Chester is still very much a member of Linkin Park. Did the fact that he can't devote himself 100 percent and 24/7 to STP concern you at all?
"You have to keep in mind how Eric and Robert and I have been working for he past 15 years or so. We've been driving a car with three wheels. And now, I don't even need to say it – look what we've accomplished in the last eight months. [Laughs] I haven't been able to accomplish that much in years!"
Chester's vocals are sweeter and more delicate than Scott's. I think he has more range for your material. What's your assessment?
"Well, you're comparing two different vocalists; you're comparing a baritone to a tenor. But yeah, you're right.
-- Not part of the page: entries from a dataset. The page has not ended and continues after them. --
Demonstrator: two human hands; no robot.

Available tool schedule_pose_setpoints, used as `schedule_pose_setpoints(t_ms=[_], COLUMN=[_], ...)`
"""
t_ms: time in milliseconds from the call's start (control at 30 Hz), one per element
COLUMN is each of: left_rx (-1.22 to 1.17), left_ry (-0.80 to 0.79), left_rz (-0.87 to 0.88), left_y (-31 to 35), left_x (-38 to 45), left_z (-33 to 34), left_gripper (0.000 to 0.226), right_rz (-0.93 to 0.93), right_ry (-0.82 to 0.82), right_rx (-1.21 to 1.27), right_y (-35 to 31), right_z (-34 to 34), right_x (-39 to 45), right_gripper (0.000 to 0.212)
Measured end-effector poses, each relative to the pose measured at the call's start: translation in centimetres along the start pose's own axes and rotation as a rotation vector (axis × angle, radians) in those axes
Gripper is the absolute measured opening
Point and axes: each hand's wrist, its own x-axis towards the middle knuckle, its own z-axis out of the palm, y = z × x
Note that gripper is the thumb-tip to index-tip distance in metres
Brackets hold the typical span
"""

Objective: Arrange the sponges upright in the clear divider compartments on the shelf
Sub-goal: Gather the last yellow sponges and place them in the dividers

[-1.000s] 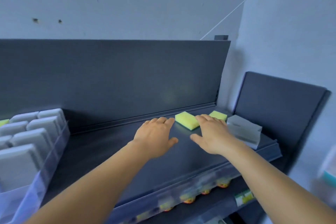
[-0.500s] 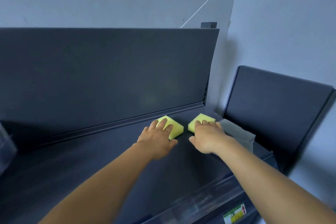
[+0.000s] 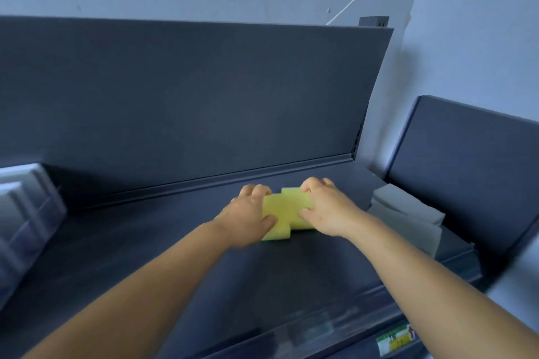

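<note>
Two yellow sponges (image 3: pixel 284 213), left hand (image 3: pixel 248 217), right hand (image 3: pixel 326 210) gripping

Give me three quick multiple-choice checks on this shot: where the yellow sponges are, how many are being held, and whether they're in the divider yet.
1. The yellow sponges are:
A. mid-shelf between the hands
B. on the floor
C. in the left divider

2. Yellow sponges held:
A. none
B. two
C. five

3. Their state:
A. slotted upright
B. gripped, pressed together
C. lying untouched

Key: 1 A, the yellow sponges sit over the shelf. 2 B, one each in the left hand and right hand. 3 B, the divider is far left.
</note>
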Motion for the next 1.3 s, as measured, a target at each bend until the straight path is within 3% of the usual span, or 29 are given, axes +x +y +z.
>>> schedule_pose_setpoints(t_ms=[133,300,400,533,567,667,733,833,1300], left_rx=[-0.033,-0.316,-0.336,-0.239,-0.225,-0.189,-0.164,-0.158,-0.138], left_ry=[-0.040,0.089,0.159,0.238,0.255,0.313,0.360,0.455,0.689], left_rz=[-0.079,-0.100,-0.088,-0.124,-0.134,-0.133,-0.120,-0.096,-0.077], left_y=[-0.7,-2.0,-2.1,-2.4,-2.6,-3.2,-3.8,-5.0,-16.0], left_x=[-1.5,-3.7,-6.1,-9.3,-10.0,-12.4,-14.2,-17.2,-31.9], left_z=[0.1,-0.1,-0.7,-1.9,-2.4,-3.9,-5.2,-7.3,-16.1], left_gripper=[0.075,0.088,0.087,0.080,0.073,0.025,0.018,0.035,0.028], right_rz=[0.080,0.041,-0.052,-0.137,-0.172,-0.260,-0.304,-0.360,-0.541], right_ry=[-0.121,-0.156,-0.131,-0.043,-0.013,0.053,0.090,0.142,0.277], right_rx=[0.123,0.350,0.429,0.464,0.460,0.474,0.459,0.448,0.485], right_y=[-1.0,-1.1,-2.0,-3.8,-4.4,-6.4,-8.1,-11.2,-28.4], right_z=[0.1,0.7,1.0,1.3,1.3,0.9,0.6,0.5,3.3], right_x=[-0.3,-0.9,-1.8,-3.6,-4.0,-5.6,-6.9,-8.8,-17.4], right_gripper=[0.087,0.098,0.087,0.052,0.045,0.033,0.033,0.036,0.031])
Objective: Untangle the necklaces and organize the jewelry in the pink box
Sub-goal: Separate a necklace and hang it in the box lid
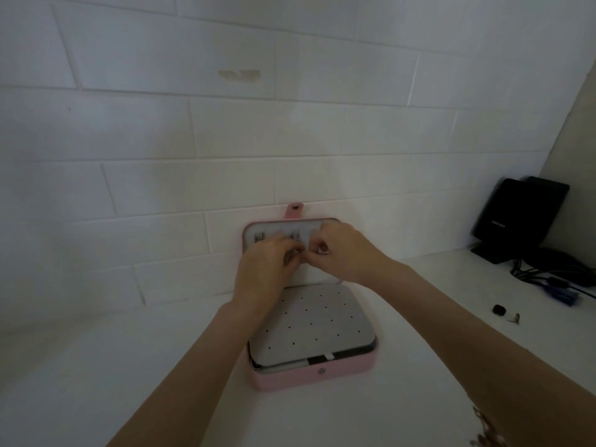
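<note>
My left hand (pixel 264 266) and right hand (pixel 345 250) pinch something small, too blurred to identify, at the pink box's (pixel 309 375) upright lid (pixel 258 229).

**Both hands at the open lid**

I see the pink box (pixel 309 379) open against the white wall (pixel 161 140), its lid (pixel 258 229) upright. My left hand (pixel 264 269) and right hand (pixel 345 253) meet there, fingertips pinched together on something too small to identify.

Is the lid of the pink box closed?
No, the lid stands open against the wall, and both hands work at its inner side.
</note>
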Available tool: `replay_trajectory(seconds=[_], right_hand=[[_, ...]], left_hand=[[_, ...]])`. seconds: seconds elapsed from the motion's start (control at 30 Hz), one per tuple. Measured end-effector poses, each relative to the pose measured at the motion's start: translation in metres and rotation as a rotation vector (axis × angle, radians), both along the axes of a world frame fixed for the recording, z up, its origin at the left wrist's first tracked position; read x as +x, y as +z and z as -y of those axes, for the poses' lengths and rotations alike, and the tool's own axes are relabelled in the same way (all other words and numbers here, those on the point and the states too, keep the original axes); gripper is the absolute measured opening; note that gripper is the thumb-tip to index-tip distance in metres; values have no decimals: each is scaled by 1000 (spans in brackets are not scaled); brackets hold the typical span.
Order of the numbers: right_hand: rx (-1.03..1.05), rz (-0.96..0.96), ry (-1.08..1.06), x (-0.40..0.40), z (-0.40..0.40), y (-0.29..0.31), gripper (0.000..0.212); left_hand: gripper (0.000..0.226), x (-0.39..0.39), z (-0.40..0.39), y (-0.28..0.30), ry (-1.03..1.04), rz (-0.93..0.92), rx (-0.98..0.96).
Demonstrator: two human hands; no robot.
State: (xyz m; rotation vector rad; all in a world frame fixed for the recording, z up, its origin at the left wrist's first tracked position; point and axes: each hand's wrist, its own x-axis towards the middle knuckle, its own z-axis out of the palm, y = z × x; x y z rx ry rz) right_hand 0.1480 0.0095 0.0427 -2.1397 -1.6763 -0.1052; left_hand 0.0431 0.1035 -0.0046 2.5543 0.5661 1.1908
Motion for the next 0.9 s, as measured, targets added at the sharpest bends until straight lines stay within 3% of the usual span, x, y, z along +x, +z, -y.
replay_trajectory(seconds=[0.23,0.4,0.6,0.77,0.9], right_hand=[[122,-126,-55,4,-14,6,18],[288,-281,-165,2,-26,3,20],[368,-455,-220,1,-27,4,19],[390,-592,-268,5,-25,5,27],[382,-595,-330,4,-28,2,26]], left_hand=[[14,-4,-2,4,26,189,-272],[19,4,3,10,230,247,-321],[27,9,5,13,439,126,-155],[37,12,-8,7,404,89,186],[31,12,-14,5,408,83,283]])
You're absolutely right, man. There is a huge range that Chester has that we can tap into. It's nice. There's a lot of songs, especially early on in the catalogue…You know, our catalogue became very limited because of where Scott's range went. It's no fault of Scott's, by any means, but a singer really has the hardest job. They're exerting the most physical force out of anyone on that stage; they're using every bit of their bodies to project vocally, melodically, harmonically – it's a workout, man.
"I don't know many singers who can sing without changing the key to something they wrote 20, 25, 30 years earlier. There comes a point where you start detuning the songs, and you can't go down any further. Being a guitar player, you'd be playing rubber bands. Chester's voice lends itself really nicely for the earlier stuff that we were unable to play for a long time."
What kinds of guitars are you using on the new songs?
"Being that we recorded this at Robert's house – he built a really beautiful studio in his basement – we kind of latched onto a lot of his guitars. We used some Gretsch Country Gentlemens, which we've never used before. He's got a really interesting semi-hollow Kent guitar, kind of a '60s Sears catalogue thing. [Laughs] We used those, but of course, I usually go to a session with a hollowbody, whether it's a 335 or a 330 or a 175, and then there's a Les Paul and, of course, a Tele or a Strat. We utilized every guitar."
Moving forward, do you eye making a full album with Chester? Some artists don't see the point in making LPs these days.
"I'll be very honest with you: I love the digital world. I love having my entire record collection on my iPhone; I can go in my car and listen to everything and anything. And it's funny, because my CDs and albums are packed away in boxes – they just take up space. I love the convenience of the digital world, but I'm not fond of what the compression does to the music. I think we'll do an album next. We definitely have the material. It just comes down to time."
What was the reaction in the Linkin Park camp to Chester joining STP? Were they cool with it?
"I'll tell you, man, it's a testament to what kind of people are in that band and what human beings they are, because when Chester and I spoke, one of the first things we talked about was that in no way could this inhibit our families or Linkin Park. Those guys were very, very supportive, to the extent where they were offered to utilize Linkin Park's website – not like some people would do, where you use somebody like a stepping stone. They offered their good fortune and goodwill, their sweetness and kindness. It's amazing. As I said, it's a testament to who they are as people."